#### [Activity]
Copy the listing below in full, exactly.

#### [Recorded information]
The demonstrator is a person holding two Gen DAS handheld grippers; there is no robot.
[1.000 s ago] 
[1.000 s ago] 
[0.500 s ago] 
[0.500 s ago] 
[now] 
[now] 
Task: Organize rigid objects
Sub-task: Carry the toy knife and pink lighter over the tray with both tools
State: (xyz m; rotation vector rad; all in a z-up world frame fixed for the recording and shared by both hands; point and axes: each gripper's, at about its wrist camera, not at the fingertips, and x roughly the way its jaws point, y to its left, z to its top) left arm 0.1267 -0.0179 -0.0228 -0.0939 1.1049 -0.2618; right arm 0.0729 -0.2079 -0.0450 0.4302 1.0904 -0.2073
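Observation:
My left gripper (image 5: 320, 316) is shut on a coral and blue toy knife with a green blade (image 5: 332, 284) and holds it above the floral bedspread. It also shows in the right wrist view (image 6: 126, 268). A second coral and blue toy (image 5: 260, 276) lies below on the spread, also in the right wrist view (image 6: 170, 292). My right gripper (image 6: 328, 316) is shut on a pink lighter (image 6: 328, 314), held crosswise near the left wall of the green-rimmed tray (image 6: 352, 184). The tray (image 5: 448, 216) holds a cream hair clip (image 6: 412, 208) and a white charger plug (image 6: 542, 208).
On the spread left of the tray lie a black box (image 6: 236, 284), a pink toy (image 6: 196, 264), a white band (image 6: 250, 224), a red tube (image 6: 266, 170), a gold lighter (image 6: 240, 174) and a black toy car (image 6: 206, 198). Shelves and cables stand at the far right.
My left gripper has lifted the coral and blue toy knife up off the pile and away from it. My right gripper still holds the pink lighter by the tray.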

#### [Written response]
The demonstrator is a person holding two Gen DAS handheld grippers; there is no robot.
[1.000 s ago] 
[1.000 s ago] 
[0.500 s ago] 
[0.500 s ago] 
[now] 
[now] 
Task: Organize rigid objects
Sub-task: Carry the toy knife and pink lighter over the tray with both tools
State: (xyz m; rotation vector rad; all in a z-up world frame fixed for the recording and shared by both hands; point and axes: each gripper's, at about its wrist camera, not at the fingertips, and x roughly the way its jaws point, y to its left, z to its top) left arm 0.1267 -0.0179 -0.0228 -0.0939 1.1049 -0.2618; right arm 0.0729 -0.2079 -0.0450 0.4302 1.0904 -0.2073
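Observation:
My left gripper (image 5: 320, 316) is shut on a coral and blue toy knife with a green blade (image 5: 332, 284) and holds it above the floral bedspread. It also shows in the right wrist view (image 6: 126, 268). A second coral and blue toy (image 5: 260, 276) lies below on the spread, also in the right wrist view (image 6: 170, 292). My right gripper (image 6: 328, 316) is shut on a pink lighter (image 6: 328, 314), held crosswise near the left wall of the green-rimmed tray (image 6: 352, 184). The tray (image 5: 448, 216) holds a cream hair clip (image 6: 412, 208) and a white charger plug (image 6: 542, 208).
On the spread left of the tray lie a black box (image 6: 236, 284), a pink toy (image 6: 196, 264), a white band (image 6: 250, 224), a red tube (image 6: 266, 170), a gold lighter (image 6: 240, 174) and a black toy car (image 6: 206, 198). Shelves and cables stand at the far right.
My left gripper has lifted the coral and blue toy knife up off the pile and away from it. My right gripper still holds the pink lighter by the tray.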

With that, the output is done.